About this exercise: This task calls for every line of the material to be output verbatim.
-- Provided material follows --
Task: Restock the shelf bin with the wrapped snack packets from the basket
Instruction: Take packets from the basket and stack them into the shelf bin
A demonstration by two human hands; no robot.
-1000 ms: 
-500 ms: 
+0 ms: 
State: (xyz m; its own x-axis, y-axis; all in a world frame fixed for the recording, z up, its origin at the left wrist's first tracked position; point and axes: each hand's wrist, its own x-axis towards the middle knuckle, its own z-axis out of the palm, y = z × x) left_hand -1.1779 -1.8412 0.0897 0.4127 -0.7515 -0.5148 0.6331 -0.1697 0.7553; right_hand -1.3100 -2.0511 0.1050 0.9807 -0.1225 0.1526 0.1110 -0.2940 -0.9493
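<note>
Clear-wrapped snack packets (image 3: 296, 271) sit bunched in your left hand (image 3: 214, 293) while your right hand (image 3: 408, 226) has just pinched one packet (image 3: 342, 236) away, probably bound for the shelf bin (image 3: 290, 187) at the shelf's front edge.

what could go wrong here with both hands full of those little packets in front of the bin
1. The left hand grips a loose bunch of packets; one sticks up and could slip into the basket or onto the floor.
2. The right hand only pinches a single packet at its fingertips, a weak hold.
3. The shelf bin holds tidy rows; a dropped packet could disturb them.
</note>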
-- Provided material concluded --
Answer for this exercise:
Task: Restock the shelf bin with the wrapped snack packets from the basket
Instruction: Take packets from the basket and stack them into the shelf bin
A demonstration by two human hands; no robot.
-1000 ms: 
-500 ms: 
+0 ms: 
State: (xyz m; its own x-axis, y-axis; all in a world frame fixed for the recording, z up, its origin at the left wrist's first tracked position; point and axes: each hand's wrist, its own x-axis towards the middle knuckle, its own z-axis out of the palm, y = z × x) left_hand -1.1779 -1.8412 0.0897 0.4127 -0.7515 -0.5148 0.6331 -0.1697 0.7553; right_hand -1.3100 -2.0511 0.1050 0.9807 -0.1225 0.1526 0.1110 -0.2940 -0.9493
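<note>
Clear-wrapped snack packets (image 3: 296, 271) sit bunched in your left hand (image 3: 214, 293) while your right hand (image 3: 408, 226) has just pinched one packet (image 3: 342, 236) away, probably bound for the shelf bin (image 3: 290, 187) at the shelf's front edge.

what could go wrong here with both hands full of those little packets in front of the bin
1. The left hand grips a loose bunch of packets; one sticks up and could slip into the basket or onto the floor.
2. The right hand only pinches a single packet at its fingertips, a weak hold.
3. The shelf bin holds tidy rows; a dropped packet could disturb them.
</note>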

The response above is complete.